### TASK INSTRUCTIONS
Each line below is to be copied out exactly, and none may be omitted.
··· DATA BELOW ···
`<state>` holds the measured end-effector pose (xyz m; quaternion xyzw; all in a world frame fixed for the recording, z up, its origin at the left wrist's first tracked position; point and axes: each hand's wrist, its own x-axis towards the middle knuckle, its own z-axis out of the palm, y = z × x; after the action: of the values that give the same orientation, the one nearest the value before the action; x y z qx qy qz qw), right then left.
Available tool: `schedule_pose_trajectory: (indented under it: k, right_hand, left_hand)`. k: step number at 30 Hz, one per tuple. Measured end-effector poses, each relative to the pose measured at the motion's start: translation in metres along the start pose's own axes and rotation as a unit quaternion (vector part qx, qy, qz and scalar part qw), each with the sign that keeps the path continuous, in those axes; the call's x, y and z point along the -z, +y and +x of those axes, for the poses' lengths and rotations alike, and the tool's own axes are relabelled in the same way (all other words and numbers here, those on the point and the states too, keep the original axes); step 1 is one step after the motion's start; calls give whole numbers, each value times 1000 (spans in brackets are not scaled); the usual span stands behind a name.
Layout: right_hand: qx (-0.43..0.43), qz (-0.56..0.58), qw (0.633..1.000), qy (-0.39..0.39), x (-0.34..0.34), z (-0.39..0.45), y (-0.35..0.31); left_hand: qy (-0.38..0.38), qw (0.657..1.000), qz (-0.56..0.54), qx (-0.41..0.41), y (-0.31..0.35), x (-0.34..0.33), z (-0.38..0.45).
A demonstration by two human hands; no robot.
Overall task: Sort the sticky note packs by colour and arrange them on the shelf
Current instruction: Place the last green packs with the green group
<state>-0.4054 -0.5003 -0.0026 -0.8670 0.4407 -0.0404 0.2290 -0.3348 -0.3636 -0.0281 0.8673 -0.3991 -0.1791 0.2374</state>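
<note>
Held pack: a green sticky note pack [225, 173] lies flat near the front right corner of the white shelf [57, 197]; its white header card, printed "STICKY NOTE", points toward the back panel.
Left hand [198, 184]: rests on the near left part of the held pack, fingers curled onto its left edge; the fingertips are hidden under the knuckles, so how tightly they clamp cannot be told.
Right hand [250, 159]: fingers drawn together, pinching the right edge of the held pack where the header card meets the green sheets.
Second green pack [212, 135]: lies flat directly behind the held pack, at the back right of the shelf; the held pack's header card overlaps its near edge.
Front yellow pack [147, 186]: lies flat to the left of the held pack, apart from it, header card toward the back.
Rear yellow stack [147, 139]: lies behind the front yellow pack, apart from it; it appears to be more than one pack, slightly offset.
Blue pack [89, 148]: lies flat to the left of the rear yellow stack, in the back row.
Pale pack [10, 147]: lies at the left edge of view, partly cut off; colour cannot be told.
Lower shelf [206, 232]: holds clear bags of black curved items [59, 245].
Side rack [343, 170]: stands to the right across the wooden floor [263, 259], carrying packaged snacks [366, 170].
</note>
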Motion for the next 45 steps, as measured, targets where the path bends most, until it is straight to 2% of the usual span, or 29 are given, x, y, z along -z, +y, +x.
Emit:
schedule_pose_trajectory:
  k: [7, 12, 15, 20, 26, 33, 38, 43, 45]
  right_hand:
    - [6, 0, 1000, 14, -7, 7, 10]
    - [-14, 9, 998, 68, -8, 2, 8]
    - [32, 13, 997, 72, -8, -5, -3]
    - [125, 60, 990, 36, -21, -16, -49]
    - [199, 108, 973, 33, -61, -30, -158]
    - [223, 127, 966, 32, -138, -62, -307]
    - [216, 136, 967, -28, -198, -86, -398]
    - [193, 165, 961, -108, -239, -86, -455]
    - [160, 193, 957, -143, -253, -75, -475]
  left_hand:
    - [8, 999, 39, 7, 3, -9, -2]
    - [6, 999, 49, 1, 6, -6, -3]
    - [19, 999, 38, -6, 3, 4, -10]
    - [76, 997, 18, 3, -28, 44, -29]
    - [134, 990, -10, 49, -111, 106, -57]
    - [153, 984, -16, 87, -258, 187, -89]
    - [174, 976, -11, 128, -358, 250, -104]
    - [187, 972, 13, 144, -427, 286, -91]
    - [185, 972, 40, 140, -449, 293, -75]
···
### OUTPUT
`<state>` holds the measured end-effector pose (xyz m; quaternion xyzw; all in a world frame fixed for the recording, z up, its origin at the left wrist's first tracked position; point and axes: each hand's wrist, its own x-axis towards the middle knuckle, its own z-axis out of the palm, y = z × x; after the action: of the values that give the same orientation, the one nearest the value before the action; x y z qx qy qz qw), right then left.
Available tool: `schedule_pose_trajectory: (indented under it: k, right_hand, left_hand)`. k: step number at 30 Hz, one per tuple. Measured end-effector poses, each relative to the pose measured at the motion's start: translation in metres along the start pose's own axes and rotation as a unit quaternion (vector part qx, qy, qz and scalar part qw), each with the sign that keeps the path continuous, in those axes; the call's x, y and z point along the -z, +y and +x of those axes, for the poses' lengths and rotations alike, and the tool's own axes are relabelled in the same way (all other words and numbers here, those on the point and the states too, keep the original axes); step 1 is one step after the motion's start; calls give whole numbers, each value times 1000 (spans in brackets are not scaled); the usual span stands behind a name.
Layout: right_hand: qx (-0.43..0.43), qz (-0.56..0.58), qw (0.633..1.000), qy (-0.39..0.39), x (-0.34..0.34), z (-0.39..0.45), y (-0.35..0.31); left_hand: qy (-0.38..0.38), qw (0.657..1.000), qz (-0.56..0.54), qx (-0.41..0.41), y (-0.31..0.35), x (-0.34..0.33), z (-0.38..0.45).
A demonstration by two human hands; no robot.
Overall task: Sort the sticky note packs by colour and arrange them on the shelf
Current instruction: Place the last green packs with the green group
<state>-0.4054 -0.5003 -0.0026 -0.8670 0.4407 -0.0404 0.2290 -0.3348 -0.3636 -0.0281 0.8673 -0.3991 -0.1791 0.2374</state>
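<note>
Held pack: a green sticky note pack [225, 173] lies flat near the front right corner of the white shelf [57, 197]; its white header card, printed "STICKY NOTE", points toward the back panel.
Left hand [198, 184]: rests on the near left part of the held pack, fingers curled onto its left edge; the fingertips are hidden under the knuckles, so how tightly they clamp cannot be told.
Right hand [250, 159]: fingers drawn together, pinching the right edge of the held pack where the header card meets the green sheets.
Second green pack [212, 135]: lies flat directly behind the held pack, at the back right of the shelf; the held pack's header card overlaps its near edge.
Front yellow pack [147, 186]: lies flat to the left of the held pack, apart from it, header card toward the back.
Rear yellow stack [147, 139]: lies behind the front yellow pack, apart from it; it appears to be more than one pack, slightly offset.
Blue pack [89, 148]: lies flat to the left of the rear yellow stack, in the back row.
Pale pack [10, 147]: lies at the left edge of view, partly cut off; colour cannot be told.
Lower shelf [206, 232]: holds clear bags of black curved items [59, 245].
Side rack [343, 170]: stands to the right across the wooden floor [263, 259], carrying packaged snacks [366, 170].
</note>
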Motion for the next 45 steps, as measured, targets where the path bends most, until it is straight to 2% of the usual span, or 29 are given, x, y, z along -z, +y, +x.
Emit:
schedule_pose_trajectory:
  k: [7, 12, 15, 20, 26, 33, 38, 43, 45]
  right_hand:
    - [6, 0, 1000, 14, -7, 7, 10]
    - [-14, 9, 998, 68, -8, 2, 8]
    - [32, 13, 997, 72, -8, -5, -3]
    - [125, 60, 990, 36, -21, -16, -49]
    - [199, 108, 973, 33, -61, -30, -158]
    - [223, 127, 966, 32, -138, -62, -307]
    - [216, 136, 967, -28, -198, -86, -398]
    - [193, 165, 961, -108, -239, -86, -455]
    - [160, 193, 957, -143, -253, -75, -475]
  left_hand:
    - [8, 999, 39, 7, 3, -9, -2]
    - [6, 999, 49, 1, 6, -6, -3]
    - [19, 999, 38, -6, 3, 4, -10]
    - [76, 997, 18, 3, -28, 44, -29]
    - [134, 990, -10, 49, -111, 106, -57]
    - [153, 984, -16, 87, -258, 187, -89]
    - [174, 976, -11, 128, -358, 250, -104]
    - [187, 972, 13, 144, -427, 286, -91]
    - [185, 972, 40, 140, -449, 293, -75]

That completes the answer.